_PROBLEM REQUIREMENTS_: What you return should match the data below exactly, with no pictures in it.

_THE DATA_:
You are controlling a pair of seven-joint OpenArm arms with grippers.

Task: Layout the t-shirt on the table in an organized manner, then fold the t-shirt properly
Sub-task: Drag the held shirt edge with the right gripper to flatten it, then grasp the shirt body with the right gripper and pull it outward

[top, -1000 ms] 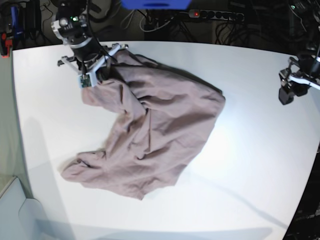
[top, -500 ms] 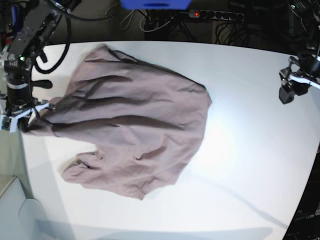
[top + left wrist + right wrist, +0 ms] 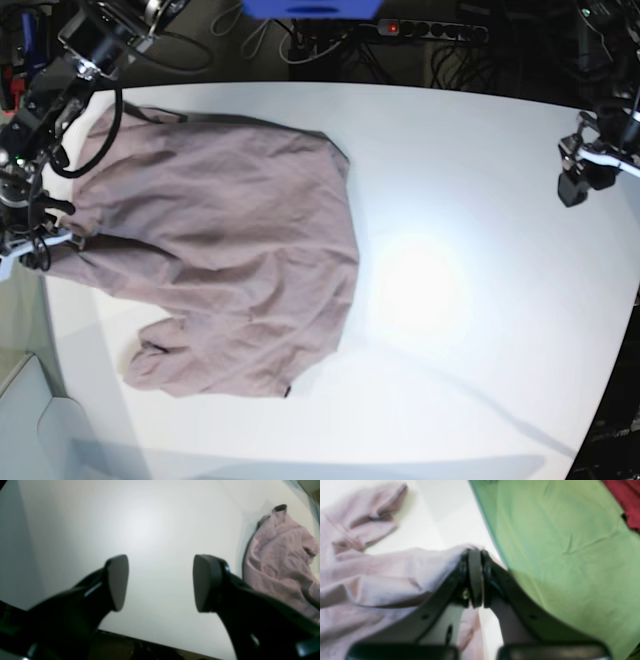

_OUTPUT OF THE EXERCISE_:
You are controlling a pair of seven-joint OpenArm arms with grippers.

Task: Layout the t-shirt on the table in an organized manner, then fold the t-shirt properly
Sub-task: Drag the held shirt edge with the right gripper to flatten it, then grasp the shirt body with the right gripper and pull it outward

[top, -1000 ms] 
[top, -500 ms] 
[top + left wrist + right wrist, +0 ms] 

The output is finished, and nothing else is needed.